**What the task asks:** Pick out each line of the records that includes the string "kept", and copy it.
━━━━━ Information given
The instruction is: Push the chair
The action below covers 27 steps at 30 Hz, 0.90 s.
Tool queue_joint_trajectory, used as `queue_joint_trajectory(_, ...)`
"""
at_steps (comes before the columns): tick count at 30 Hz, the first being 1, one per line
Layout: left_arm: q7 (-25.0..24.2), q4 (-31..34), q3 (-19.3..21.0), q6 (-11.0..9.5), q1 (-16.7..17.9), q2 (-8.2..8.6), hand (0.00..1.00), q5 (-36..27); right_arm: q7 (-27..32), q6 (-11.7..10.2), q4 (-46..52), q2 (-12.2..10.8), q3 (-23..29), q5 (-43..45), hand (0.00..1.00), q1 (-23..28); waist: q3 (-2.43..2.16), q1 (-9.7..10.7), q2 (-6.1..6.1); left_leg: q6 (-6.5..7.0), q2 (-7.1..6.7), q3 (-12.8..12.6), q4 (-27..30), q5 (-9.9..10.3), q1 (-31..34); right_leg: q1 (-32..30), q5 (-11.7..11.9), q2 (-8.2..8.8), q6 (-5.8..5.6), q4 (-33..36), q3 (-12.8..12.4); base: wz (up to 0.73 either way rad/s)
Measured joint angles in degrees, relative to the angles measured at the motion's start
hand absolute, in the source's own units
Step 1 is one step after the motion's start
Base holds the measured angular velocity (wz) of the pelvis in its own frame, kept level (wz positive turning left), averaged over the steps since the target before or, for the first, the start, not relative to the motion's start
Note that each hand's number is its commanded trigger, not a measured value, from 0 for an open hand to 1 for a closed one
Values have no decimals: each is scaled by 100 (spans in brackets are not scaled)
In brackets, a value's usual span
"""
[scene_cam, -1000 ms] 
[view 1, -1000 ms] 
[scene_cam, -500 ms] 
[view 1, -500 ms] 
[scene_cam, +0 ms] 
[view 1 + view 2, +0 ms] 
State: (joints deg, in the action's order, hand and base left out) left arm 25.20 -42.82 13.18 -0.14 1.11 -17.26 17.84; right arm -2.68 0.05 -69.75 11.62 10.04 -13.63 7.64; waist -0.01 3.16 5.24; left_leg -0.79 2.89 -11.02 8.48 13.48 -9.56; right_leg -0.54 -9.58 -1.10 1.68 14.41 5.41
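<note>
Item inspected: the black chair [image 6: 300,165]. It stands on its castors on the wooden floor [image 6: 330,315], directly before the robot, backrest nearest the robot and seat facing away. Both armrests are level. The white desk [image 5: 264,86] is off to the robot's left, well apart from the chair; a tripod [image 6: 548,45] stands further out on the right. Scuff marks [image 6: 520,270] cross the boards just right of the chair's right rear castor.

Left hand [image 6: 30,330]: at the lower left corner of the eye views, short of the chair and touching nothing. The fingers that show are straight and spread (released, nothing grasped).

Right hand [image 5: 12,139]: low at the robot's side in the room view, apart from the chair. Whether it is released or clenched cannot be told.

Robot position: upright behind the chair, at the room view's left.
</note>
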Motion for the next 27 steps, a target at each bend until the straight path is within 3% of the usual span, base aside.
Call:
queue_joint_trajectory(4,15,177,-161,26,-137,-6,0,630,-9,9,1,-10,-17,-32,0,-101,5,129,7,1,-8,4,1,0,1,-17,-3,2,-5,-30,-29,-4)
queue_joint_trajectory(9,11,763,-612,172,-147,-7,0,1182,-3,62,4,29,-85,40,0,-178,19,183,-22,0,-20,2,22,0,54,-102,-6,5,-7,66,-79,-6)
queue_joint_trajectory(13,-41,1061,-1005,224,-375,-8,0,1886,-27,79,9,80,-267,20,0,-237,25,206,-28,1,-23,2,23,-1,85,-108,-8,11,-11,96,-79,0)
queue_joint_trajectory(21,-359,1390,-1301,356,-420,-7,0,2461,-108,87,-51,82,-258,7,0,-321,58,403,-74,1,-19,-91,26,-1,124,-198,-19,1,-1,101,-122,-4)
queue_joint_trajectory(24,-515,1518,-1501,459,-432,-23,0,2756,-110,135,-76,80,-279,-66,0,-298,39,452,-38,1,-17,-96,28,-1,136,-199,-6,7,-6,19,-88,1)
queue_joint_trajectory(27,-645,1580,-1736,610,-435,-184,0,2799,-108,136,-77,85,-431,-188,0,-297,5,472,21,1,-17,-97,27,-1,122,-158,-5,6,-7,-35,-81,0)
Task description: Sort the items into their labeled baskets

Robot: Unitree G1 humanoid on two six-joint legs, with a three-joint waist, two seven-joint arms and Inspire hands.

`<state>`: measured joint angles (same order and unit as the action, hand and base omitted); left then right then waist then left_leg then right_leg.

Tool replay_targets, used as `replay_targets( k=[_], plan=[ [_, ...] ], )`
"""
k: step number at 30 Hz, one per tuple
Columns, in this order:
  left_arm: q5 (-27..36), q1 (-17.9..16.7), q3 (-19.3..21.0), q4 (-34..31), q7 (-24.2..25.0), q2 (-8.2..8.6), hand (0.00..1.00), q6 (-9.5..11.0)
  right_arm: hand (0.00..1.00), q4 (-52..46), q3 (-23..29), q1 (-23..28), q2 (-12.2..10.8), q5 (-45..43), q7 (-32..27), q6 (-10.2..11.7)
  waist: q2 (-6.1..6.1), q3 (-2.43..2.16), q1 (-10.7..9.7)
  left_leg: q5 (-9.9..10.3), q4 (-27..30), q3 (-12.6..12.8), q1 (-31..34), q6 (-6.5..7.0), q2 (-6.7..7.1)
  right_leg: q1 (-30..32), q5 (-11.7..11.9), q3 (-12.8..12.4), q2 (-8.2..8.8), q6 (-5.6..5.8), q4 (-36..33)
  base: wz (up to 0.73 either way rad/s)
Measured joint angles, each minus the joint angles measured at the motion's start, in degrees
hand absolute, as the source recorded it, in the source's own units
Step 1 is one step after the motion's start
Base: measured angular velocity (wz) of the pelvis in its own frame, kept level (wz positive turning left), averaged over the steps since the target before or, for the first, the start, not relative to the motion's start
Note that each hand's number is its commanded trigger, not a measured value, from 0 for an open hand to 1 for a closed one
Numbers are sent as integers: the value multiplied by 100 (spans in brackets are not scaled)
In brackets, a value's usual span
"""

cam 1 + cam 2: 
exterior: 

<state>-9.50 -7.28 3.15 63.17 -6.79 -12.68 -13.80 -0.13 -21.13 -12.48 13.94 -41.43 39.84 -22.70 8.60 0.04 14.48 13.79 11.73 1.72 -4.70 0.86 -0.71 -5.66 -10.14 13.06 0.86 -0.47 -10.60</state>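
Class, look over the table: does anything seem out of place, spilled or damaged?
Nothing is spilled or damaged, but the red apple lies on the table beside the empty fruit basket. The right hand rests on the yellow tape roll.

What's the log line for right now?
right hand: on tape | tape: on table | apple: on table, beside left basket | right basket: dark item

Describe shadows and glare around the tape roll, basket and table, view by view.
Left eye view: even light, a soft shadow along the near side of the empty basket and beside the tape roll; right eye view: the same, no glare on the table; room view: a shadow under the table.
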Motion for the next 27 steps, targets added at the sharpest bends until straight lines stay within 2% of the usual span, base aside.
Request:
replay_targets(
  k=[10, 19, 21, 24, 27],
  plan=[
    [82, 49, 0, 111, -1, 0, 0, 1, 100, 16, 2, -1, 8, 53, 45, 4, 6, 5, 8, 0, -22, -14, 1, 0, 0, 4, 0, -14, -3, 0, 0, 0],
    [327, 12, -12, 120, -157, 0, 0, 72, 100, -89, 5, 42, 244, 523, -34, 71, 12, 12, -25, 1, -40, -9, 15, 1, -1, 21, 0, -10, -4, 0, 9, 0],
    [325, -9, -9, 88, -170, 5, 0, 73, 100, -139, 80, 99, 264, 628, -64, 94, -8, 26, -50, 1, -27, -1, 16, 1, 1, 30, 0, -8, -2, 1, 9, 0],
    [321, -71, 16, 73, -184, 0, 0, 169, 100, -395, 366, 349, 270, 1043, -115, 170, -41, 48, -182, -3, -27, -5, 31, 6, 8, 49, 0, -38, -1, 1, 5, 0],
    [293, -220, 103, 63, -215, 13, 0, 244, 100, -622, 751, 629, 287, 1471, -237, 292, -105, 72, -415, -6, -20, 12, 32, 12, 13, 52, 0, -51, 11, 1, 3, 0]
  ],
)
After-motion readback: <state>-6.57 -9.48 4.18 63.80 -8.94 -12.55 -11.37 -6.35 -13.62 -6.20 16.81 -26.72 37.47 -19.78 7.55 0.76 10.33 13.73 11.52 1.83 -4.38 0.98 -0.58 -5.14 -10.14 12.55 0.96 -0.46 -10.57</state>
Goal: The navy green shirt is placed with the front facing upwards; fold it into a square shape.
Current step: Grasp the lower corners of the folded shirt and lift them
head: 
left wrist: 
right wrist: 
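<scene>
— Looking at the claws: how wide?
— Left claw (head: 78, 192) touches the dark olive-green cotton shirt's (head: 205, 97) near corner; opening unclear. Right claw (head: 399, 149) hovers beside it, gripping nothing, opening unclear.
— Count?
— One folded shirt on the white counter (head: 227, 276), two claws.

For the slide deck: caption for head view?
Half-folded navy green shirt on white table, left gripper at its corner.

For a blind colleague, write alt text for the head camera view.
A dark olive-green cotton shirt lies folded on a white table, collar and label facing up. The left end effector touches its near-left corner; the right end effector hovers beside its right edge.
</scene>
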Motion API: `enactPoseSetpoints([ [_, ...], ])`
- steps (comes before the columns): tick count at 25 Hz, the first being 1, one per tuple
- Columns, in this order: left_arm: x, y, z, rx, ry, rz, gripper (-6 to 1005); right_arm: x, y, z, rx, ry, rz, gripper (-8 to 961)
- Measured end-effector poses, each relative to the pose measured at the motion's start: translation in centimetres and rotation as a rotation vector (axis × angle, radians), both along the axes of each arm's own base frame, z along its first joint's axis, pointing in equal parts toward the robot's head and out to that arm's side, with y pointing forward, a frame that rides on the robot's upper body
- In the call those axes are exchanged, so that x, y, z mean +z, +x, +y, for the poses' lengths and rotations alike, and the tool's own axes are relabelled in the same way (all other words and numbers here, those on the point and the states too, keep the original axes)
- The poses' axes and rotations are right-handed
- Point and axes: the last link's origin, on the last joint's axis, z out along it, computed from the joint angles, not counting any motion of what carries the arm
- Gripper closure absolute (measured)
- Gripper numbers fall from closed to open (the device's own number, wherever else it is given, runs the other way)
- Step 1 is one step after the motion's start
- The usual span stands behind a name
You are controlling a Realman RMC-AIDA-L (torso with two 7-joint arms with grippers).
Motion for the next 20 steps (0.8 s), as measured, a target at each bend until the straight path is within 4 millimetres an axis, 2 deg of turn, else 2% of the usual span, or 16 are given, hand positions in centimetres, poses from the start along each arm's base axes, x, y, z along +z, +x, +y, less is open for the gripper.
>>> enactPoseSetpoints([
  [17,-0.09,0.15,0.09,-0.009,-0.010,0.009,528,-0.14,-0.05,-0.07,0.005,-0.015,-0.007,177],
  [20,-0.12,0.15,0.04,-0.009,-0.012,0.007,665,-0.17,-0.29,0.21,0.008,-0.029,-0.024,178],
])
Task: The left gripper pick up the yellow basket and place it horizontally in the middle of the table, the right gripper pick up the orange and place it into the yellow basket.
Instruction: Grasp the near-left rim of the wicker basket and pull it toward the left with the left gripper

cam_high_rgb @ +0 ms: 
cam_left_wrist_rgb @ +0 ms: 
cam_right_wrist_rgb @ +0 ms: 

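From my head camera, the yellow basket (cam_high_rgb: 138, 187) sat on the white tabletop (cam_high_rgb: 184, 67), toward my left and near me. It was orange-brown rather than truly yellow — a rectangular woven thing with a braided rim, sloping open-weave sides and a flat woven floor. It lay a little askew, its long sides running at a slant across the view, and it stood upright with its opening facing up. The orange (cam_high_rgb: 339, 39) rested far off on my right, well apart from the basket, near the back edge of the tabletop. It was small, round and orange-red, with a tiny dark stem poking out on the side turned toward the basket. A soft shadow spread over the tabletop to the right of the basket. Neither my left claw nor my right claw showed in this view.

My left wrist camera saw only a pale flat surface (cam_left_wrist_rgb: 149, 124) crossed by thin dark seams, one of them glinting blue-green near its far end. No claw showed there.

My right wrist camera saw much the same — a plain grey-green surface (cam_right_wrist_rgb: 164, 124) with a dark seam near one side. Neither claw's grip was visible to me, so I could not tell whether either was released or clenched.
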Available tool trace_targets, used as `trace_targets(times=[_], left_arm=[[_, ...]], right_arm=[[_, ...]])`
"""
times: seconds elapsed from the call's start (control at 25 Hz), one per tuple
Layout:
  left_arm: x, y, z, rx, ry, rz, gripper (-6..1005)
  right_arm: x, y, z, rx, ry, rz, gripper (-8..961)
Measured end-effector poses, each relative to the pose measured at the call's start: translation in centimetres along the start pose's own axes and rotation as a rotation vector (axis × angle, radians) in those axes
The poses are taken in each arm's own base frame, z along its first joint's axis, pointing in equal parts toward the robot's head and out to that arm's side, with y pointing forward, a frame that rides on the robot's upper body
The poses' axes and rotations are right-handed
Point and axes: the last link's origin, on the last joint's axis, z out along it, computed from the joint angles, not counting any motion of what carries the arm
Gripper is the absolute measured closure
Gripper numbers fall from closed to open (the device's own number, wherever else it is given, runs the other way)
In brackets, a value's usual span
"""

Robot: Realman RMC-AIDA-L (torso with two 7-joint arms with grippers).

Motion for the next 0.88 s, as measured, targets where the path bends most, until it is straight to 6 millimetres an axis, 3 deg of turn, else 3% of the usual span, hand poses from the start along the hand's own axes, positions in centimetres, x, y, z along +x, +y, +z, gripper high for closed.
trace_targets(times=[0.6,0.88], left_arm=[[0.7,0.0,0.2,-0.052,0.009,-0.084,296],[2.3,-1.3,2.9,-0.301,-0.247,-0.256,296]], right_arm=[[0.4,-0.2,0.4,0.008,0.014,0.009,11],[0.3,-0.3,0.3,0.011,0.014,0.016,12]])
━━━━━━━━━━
**Answer to the problem:**
Base holds the measured angular velocity (wz) of the pelvis in its own frame, kept level (wz positive turning left), averaged over the steps since the target before or, for the first, the start, not relative to the motion's start
Base: measured angular velocity (wz) of the pelvis in its own frame, kept level (wz positive turning left), averaged over the steps since the target before or, for the first, the start, not relative to the motion's start

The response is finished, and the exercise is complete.